- Work item -
From the listing below, return every line with the string "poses" in it.

- Data section -
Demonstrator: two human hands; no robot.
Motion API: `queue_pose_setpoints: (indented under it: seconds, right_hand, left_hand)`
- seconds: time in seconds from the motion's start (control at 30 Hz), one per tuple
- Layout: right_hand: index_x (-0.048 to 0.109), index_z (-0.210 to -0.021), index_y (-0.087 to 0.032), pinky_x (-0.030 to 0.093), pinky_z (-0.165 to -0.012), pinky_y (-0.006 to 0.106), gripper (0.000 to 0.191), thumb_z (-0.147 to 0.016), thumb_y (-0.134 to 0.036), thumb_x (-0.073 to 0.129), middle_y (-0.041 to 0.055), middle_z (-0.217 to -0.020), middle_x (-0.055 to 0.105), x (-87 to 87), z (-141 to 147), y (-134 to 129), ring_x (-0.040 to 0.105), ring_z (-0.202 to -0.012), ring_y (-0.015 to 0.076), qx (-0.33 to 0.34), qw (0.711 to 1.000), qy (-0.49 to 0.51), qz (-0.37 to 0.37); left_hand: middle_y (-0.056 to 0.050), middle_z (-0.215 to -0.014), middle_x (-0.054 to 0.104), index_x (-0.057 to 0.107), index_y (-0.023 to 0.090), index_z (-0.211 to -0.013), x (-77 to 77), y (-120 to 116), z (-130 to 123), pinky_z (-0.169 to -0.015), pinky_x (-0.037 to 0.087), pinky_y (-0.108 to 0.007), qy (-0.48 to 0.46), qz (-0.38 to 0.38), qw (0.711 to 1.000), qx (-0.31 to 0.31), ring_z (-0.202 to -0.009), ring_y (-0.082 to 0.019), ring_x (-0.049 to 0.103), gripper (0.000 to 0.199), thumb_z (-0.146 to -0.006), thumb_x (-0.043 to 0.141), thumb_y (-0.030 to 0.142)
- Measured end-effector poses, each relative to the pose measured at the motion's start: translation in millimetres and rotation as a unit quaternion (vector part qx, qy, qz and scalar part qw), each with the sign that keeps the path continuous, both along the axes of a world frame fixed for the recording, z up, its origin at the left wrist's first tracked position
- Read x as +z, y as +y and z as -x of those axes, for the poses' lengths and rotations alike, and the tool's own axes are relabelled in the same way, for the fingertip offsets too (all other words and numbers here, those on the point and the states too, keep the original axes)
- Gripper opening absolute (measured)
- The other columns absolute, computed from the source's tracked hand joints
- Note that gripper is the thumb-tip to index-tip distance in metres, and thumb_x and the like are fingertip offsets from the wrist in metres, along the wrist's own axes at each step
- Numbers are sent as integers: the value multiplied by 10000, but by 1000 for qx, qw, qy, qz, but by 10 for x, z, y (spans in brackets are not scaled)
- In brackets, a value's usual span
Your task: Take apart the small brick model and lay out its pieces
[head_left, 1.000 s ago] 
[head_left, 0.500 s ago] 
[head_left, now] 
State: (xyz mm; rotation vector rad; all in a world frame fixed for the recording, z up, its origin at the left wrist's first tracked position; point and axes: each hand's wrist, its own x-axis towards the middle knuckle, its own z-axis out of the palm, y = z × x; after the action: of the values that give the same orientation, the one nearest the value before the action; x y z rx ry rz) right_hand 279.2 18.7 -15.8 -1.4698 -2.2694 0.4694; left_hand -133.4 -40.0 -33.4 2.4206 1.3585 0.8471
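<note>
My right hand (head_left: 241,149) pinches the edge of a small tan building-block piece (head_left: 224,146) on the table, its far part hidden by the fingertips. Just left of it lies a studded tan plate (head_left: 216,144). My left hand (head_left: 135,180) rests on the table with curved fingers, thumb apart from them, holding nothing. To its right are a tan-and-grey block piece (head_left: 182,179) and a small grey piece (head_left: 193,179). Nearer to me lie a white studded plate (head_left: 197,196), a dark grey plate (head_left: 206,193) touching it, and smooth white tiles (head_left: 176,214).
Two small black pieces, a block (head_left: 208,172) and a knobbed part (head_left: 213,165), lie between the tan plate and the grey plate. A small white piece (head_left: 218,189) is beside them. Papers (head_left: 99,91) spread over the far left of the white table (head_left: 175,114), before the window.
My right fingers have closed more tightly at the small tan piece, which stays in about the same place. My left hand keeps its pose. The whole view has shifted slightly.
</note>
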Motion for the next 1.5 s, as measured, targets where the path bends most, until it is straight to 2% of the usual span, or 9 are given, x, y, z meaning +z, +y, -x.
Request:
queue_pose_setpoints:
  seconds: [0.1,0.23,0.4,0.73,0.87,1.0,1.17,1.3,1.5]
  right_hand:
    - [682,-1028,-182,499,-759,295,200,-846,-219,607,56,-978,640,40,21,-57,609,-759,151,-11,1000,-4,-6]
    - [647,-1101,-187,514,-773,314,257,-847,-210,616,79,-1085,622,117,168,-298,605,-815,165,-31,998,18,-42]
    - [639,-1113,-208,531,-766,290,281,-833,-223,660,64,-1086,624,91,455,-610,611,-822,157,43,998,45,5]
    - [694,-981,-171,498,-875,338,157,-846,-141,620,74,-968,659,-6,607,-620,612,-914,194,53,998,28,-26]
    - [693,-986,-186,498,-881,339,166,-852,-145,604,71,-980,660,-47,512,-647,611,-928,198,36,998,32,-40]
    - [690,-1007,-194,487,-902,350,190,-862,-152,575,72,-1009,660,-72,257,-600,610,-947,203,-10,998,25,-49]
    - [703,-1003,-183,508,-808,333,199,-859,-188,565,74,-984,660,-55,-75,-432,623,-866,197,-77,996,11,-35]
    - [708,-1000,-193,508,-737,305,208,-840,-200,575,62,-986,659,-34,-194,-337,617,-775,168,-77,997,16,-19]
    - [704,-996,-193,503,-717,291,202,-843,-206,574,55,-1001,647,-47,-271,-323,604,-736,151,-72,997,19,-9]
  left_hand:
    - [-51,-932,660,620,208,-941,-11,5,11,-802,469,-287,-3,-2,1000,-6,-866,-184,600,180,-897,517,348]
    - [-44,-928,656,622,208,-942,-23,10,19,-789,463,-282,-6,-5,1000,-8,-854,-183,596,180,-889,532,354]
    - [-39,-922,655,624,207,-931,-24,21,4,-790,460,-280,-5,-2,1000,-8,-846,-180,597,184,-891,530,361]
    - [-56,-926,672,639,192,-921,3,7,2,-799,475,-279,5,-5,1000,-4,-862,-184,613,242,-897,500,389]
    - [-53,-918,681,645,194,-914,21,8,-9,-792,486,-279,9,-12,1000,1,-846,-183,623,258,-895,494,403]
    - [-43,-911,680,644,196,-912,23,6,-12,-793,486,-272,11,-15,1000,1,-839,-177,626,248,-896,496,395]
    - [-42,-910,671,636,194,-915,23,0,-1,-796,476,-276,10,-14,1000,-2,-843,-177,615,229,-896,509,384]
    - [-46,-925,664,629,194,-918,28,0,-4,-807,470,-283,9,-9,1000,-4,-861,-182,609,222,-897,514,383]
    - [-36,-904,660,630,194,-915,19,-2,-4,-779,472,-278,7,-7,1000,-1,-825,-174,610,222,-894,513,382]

- Task answer -
- Measured end-effector poses, each relative to the pose measured at the motion's start: translation in millimetres and rotation as a unit quaternion (vector part qx, qy, qz and scalar part qw), each with the sign that keeps the path continuous, both along the axes of a world frame fixed for the recording, z up, its origin at the left wrist's first tracked position
- Read x as +z, y as +y and z as -x of those axes, for the poses' lengths and rotations alike, and the tool's own axes are relabelled in the same way, for the fingertip offsets too (all other words and numbers here, those on the point and the states too, keep the original axes)

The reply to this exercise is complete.